▶ [Prompt]: Please make sure what you return matches the listing below exactly, minus its pictures.

▶ [Data block]:
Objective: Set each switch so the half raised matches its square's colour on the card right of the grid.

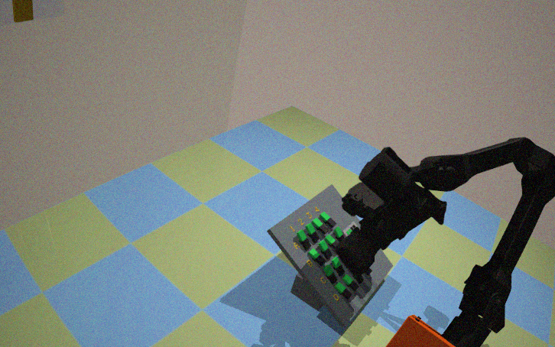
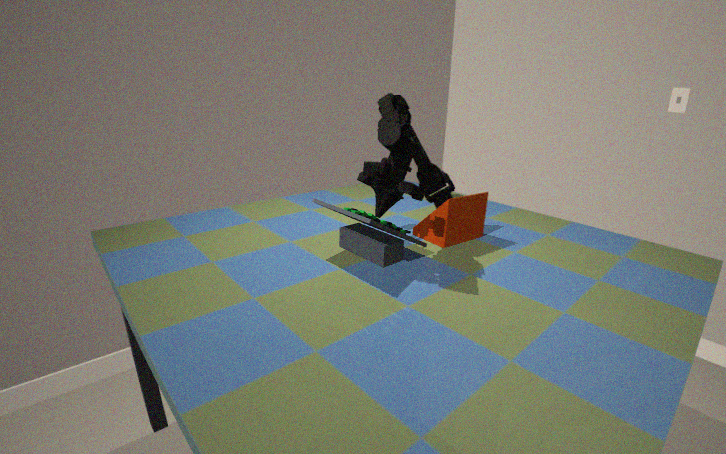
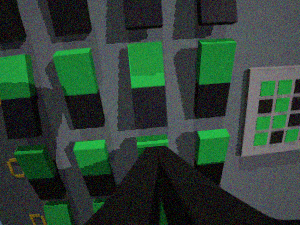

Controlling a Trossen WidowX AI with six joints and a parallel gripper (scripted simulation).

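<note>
The tilted grey panel [image 1: 331, 200] [image 2: 327, 204] [image 3: 272, 29] carries a grid of green-and-dark rocker switches, with rows A to D and columns 1 to 4. The small pale card [image 3: 253, 101] is mounted right of the grid; its right column is cut off in the wrist view. Its visible left two columns read, far to near: green green, dark green, green green, green dark. My gripper [image 3: 156, 155] [image 2: 378, 215] is shut and empty. Its tips are over the third switch of row C [image 3: 152, 141], at its green half, and hide its dark half. Contact is unclear. The fingers hide part of row D.
A grey block [image 2: 368, 245] supports the panel from below. An orange wedge [image 1: 417, 334] [image 2: 466, 222] stands near the arm's base. The checkered table [image 1: 202, 241] [image 2: 428, 349] extends around them. The other switches stand close around the fingertips.
</note>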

▶ [Solution to this exercise]:
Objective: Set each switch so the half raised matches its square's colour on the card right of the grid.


Controlling a Trossen WidowX AI with six joints and a parallel gripper (scripted simulation).

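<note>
The tilted grey panel [image 1: 331, 200] [image 2: 327, 204] [image 3: 272, 29] carries a grid of green-and-dark rocker switches, with rows A to D and columns 1 to 4. The small pale card [image 3: 253, 101] is mounted right of the grid; its right column is cut off in the wrist view. Its visible left two columns read, far to near: green green, dark green, green green, green dark. My gripper [image 3: 156, 155] [image 2: 378, 215] is shut and empty. Its tips are over the third switch of row C [image 3: 152, 141], at its green half, and hide its dark half. Contact is unclear. The fingers hide part of row D.
A grey block [image 2: 368, 245] supports the panel from below. An orange wedge [image 1: 417, 334] [image 2: 466, 222] stands near the arm's base. The checkered table [image 1: 202, 241] [image 2: 428, 349] extends around them. The other switches stand close around the fingertips.
</note>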

The exercise has been finished.